### YOUR OBJECTIVE
For the listing below, report all lines that hold the word "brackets".

### DATA BLOCK
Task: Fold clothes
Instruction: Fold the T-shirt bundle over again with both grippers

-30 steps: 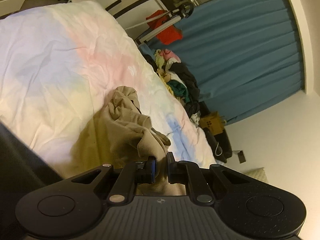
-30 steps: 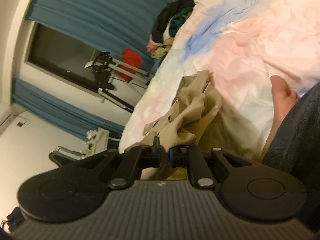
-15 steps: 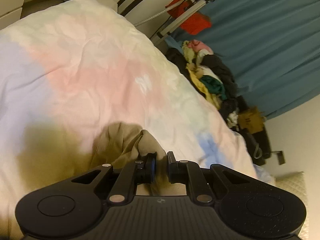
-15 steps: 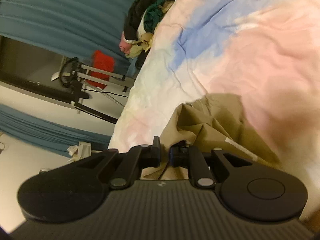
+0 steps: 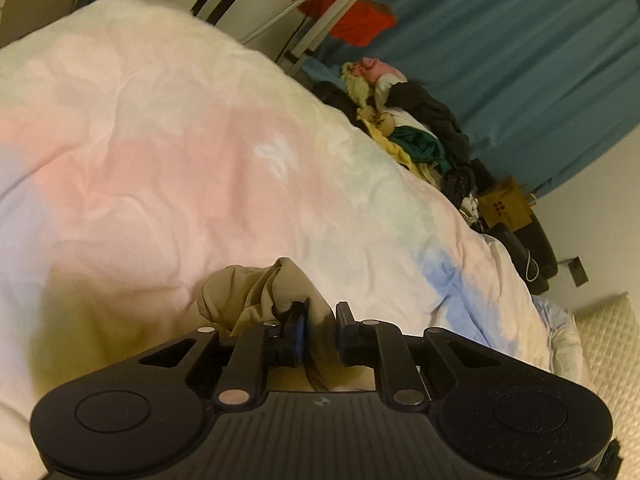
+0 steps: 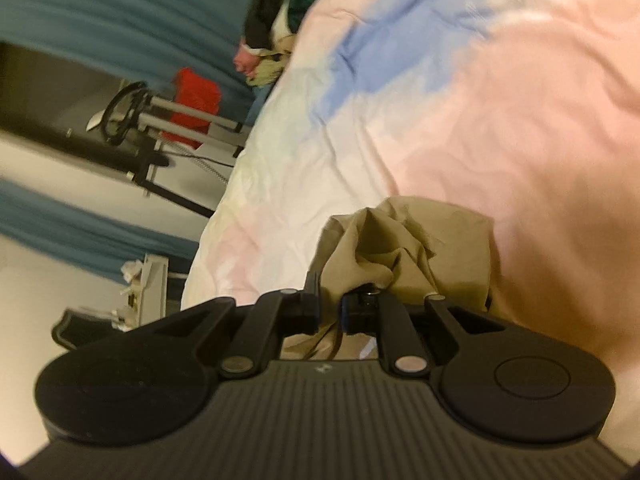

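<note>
A crumpled khaki garment point(image 5: 248, 296) hangs bunched above the pastel duvet point(image 5: 168, 152). My left gripper point(image 5: 319, 326) is shut on a fold of it, the cloth running down between the fingers. In the right wrist view the same khaki garment point(image 6: 404, 248) bunches in front of my right gripper point(image 6: 330, 312), which is shut on another part of it. The rest of the garment hangs below the grippers, out of sight.
A pile of mixed clothes point(image 5: 404, 128) lies at the far edge of the bed, also seen in the right wrist view point(image 6: 280, 20). Teal curtains point(image 5: 520, 60), a metal rack with a red cloth point(image 5: 348, 20) and a cardboard box point(image 5: 504, 208) stand beyond the bed.
Both grippers have lifted the khaki garment off the duvet. Less of it now shows in front of the fingers. The person's foot and leg have left the right wrist view.
</note>
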Demonstrator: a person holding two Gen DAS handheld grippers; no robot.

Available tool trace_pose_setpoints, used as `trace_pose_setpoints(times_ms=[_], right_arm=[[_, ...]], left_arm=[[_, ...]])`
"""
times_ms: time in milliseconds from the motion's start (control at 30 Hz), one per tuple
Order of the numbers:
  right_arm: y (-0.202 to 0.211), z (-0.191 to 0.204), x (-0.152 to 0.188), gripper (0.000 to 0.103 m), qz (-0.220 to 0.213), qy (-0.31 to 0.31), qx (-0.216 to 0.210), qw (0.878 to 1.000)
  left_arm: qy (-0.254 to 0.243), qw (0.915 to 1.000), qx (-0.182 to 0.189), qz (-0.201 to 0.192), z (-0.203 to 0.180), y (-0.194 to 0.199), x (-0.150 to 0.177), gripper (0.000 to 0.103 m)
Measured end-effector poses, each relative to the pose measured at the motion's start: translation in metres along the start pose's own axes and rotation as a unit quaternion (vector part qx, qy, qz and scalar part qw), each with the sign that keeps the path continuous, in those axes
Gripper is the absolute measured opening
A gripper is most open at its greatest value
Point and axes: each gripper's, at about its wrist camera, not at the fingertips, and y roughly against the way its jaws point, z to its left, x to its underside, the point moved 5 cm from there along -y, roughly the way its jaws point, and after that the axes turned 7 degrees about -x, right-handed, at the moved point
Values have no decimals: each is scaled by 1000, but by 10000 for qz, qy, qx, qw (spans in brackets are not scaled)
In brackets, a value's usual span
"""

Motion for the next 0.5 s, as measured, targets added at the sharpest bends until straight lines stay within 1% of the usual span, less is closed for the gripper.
trace_pose_setpoints(times_ms=[33,67,100,133,167,200,233,333,400,500], right_arm=[[2,5,1,16,-8,149,2,9999],[3,10,2,19,-14,291,2,9996],[6,16,4,33,-35,414,-55,9991],[9,22,6,43,-56,538,-112,9985],[12,27,8,69,-77,661,-169,9976],[15,34,10,86,-104,801,-224,9965],[20,41,13,88,-151,1013,-275,9944],[31,65,24,87,-245,1709,-345,9844],[36,76,32,87,-272,2145,-286,9759],[40,84,40,87,-348,2683,-154,9626]], left_arm=[[-53,10000,35,-28,-1,3,1,32],[-115,9999,90,-56,-2,8,3,50],[-176,9997,145,-83,-4,12,5,59],[-235,9995,193,-125,-5,16,6,69],[-292,9991,233,-188,-7,21,8,75],[-372,9986,257,-268,-9,27,10,78],[-469,9979,270,-356,-11,32,12,82],[-858,9942,164,-626,-17,45,18,85],[-1201,9899,28,-758,-22,49,23,87],[-1705,9809,-190,-915,-27,48,30,88]])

### RESPONSE
Values have no decimals: each is scaled by 1000, but by 10000 for qz, qy, qx, qw (spans in brackets are not scaled)
In brackets, a value's usual span

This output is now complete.